▸ **ABOUT THIS EXERCISE**: Set down without change every line from the line that contains "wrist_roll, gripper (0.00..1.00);" through the end of the listing, and only those lines. No pictures.

▸ **RAW DATA**:
★ ★ ★ ★

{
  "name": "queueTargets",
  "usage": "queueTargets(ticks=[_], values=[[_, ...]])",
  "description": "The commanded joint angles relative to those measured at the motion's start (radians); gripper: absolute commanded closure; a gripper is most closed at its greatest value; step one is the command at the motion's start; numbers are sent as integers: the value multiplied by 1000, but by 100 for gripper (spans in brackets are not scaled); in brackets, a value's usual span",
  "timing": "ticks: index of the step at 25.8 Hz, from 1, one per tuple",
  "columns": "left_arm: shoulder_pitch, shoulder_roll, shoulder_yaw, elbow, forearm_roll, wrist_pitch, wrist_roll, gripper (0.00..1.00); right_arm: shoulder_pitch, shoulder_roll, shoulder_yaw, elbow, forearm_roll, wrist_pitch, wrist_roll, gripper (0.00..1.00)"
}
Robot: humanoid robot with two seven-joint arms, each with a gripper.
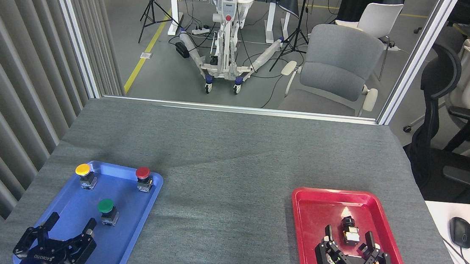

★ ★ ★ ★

▸ **RESPONSE BELOW**:
  "columns": "left_arm: shoulder_pitch, shoulder_roll, shoulder_yaw, elbow, forearm_roll, wrist_pitch, wrist_roll, gripper (0.00..1.00); right_arm: shoulder_pitch, shoulder_roll, shoulder_yaw, elbow, forearm_roll, wrist_pitch, wrist_roll, gripper (0.00..1.00)"
}
Robot: humanoid robot with two seven-joint arms, each with a gripper.

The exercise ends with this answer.